## Task instructions
Your job is to copy the lines from the material that include "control".

## Material provided
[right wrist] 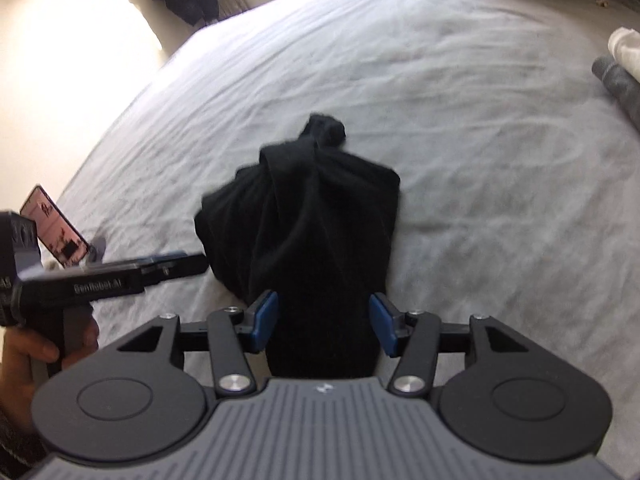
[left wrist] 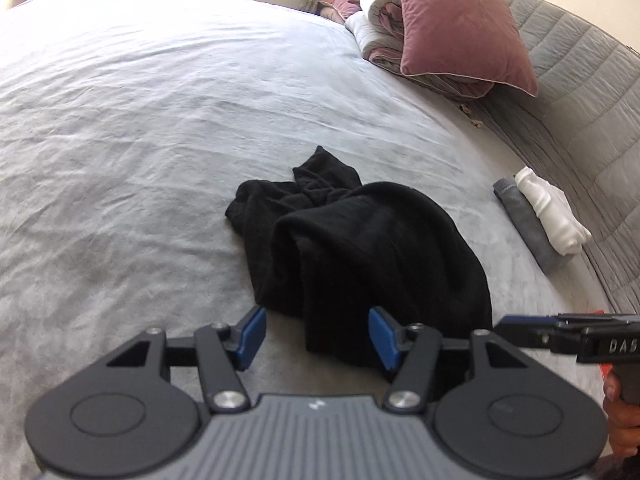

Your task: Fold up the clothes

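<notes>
A crumpled black garment (left wrist: pixel 360 240) lies in a heap on the pale grey bed sheet (left wrist: pixel 140 120). My left gripper (left wrist: pixel 318 336) stands open at its near edge; the cloth reaches in beside the right blue pad (left wrist: pixel 382 338), and the left pad is over bare sheet. In the right wrist view the same black garment (right wrist: pixel 312 216) runs toward the camera between the blue pads of my right gripper (right wrist: pixel 324 322), which is open and not pinching it. Each gripper shows side-on in the other's view: the right gripper (left wrist: pixel 508 326) and the left gripper (right wrist: pixel 196 262).
A pink pillow (left wrist: pixel 460 28) leans on a folded duvet (left wrist: pixel 380 20) at the far right, by a grey quilted cover (left wrist: pixel 580 80). Folded white (left wrist: pixel 548 212) and grey (left wrist: pixel 528 224) items lie right of the garment. A phone on a stand (right wrist: pixel 56 228) is at the left.
</notes>
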### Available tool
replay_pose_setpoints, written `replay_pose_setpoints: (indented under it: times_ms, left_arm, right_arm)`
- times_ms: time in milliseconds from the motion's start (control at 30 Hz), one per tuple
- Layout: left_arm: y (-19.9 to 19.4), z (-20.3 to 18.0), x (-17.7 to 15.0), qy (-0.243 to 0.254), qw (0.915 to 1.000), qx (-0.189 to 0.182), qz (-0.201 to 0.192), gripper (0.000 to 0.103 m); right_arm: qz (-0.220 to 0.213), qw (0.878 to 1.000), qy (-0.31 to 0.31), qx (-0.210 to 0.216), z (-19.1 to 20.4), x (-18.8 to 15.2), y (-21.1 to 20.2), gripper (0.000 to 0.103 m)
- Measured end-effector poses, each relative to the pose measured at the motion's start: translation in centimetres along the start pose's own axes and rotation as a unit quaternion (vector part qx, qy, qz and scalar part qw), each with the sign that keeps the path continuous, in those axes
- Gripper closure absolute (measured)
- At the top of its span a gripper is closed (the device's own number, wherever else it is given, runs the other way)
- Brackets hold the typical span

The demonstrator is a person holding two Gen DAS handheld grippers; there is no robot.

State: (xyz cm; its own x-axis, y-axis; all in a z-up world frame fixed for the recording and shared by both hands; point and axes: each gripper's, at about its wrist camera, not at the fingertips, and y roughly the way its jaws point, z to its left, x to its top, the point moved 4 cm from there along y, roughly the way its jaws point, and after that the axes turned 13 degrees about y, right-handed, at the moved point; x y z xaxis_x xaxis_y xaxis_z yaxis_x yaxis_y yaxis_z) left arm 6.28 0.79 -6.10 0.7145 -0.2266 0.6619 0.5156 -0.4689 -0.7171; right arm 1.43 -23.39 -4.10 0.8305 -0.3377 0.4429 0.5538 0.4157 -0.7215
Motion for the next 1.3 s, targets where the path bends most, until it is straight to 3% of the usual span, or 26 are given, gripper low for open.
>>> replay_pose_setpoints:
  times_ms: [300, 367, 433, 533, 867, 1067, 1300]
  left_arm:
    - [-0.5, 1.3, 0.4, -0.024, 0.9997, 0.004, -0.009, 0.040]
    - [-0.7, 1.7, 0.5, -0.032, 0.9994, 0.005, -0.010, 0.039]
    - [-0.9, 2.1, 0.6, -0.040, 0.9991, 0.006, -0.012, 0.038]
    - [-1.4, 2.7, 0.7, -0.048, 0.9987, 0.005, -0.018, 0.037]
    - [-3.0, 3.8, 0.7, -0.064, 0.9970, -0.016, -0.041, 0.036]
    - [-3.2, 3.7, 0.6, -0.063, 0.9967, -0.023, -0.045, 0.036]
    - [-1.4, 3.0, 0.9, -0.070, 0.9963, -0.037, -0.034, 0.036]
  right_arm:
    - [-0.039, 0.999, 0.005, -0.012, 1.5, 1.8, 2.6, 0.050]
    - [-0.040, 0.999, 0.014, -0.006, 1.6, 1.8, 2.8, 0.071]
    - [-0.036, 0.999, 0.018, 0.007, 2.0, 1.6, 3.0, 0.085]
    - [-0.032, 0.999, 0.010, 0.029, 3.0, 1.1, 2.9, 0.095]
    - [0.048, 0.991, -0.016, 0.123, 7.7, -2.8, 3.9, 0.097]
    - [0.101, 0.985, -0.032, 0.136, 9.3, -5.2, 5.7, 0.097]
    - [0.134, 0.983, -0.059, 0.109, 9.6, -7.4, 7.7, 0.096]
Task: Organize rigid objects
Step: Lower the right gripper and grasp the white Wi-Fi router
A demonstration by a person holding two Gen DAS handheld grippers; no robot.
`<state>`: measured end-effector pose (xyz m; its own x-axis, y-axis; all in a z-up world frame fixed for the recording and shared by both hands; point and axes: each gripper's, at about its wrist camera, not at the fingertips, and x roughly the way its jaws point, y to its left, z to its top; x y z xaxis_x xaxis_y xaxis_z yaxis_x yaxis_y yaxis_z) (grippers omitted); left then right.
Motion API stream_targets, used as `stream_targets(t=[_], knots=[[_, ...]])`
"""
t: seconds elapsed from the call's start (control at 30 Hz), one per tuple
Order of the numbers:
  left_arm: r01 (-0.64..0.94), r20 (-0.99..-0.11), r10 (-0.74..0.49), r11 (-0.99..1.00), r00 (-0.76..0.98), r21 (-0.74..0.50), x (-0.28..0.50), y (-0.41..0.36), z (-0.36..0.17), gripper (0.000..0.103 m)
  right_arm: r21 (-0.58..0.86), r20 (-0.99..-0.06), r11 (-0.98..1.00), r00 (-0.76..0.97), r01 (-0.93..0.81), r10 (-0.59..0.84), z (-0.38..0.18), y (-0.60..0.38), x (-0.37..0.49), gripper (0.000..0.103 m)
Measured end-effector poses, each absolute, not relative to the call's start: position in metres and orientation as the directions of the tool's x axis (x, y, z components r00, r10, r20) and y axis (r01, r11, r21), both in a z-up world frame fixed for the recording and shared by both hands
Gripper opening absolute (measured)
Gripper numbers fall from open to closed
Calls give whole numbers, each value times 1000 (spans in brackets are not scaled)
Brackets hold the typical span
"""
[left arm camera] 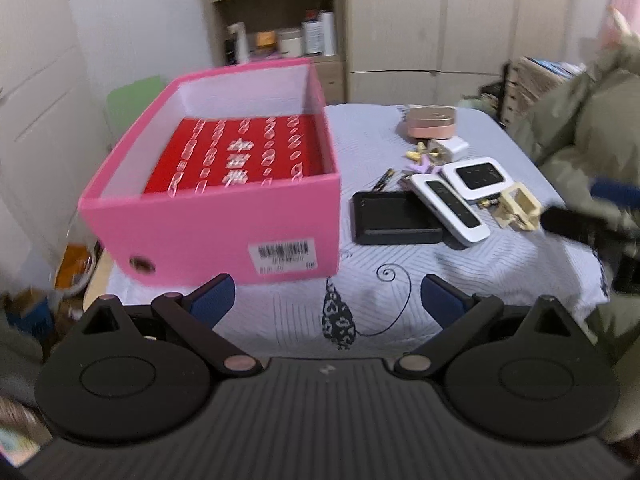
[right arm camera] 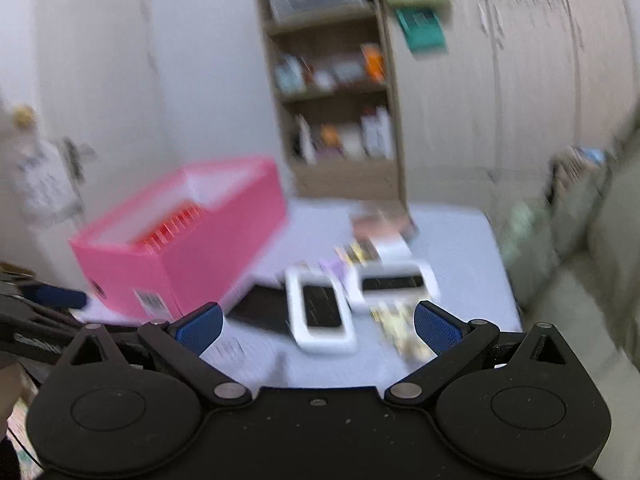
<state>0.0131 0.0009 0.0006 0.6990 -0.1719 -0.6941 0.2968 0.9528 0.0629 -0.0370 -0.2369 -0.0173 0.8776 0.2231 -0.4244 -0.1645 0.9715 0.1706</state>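
Two grippers, left (left arm camera: pixel 326 300) and right (right arm camera: pixel 316 322), hang spread and empty. The loose gadgets, including a white device (left arm camera: pixel 450 208) overlapping a black tray (left arm camera: pixel 396 218), lie right of the pink box (left arm camera: pixel 224 184). A hasty pinch there could likely drag both and scatter neighbours.

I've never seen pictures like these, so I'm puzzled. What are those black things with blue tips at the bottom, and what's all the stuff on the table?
Those are two hand-held grabbers a person carries, each with a camera looking along its fingers. One picture comes from the left gripper, the other from the right gripper. Both are open and hold nothing. On the cloth-covered table sits an open pink box with a red lining, beside a black tray, two white gadgets with dark screens and a pinkish case.
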Motion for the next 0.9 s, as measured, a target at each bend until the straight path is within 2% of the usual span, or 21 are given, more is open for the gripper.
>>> stream_targets(t=[0.03,0.13,0.37,0.43,0.53,0.63,0.8,0.9], knots=[[327,-693,-188,942,696,74,14,2,5,100,167,-385,967,890,-193,244,-15,-239,-37,103],[388,-689,-225,917,689,88,19,10,20,100,131,-379,968,891,-216,250,-8,-242,-27,103],[403,-639,-185,890,747,213,37,28,43,100,214,-446,927,813,-309,374,1,-248,3,103],[417,-649,-198,886,735,203,47,37,49,100,217,-471,919,789,-330,395,-1,-244,12,103],[448,-689,-249,885,681,124,66,53,58,100,224,-510,907,749,-358,422,-7,-239,26,102],[431,-718,-250,899,650,77,85,70,61,100,248,-553,894,703,-372,446,-17,-235,41,95],[382,-729,-174,915,662,129,118,92,64,100,315,-625,874,612,-371,485,-39,-235,67,74],[364,-749,-153,923,645,125,138,104,62,98,311,-673,887,580,-341,459,-47,-235,83,68]])
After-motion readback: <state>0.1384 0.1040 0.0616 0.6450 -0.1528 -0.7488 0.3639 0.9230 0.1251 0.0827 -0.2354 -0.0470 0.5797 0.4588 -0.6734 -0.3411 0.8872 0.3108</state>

## The answer
- times_ms: time in milliseconds from the motion's start (control at 30 Hz), one per tuple
t: seconds elapsed from the call's start (control at 30 Hz), one per tuple

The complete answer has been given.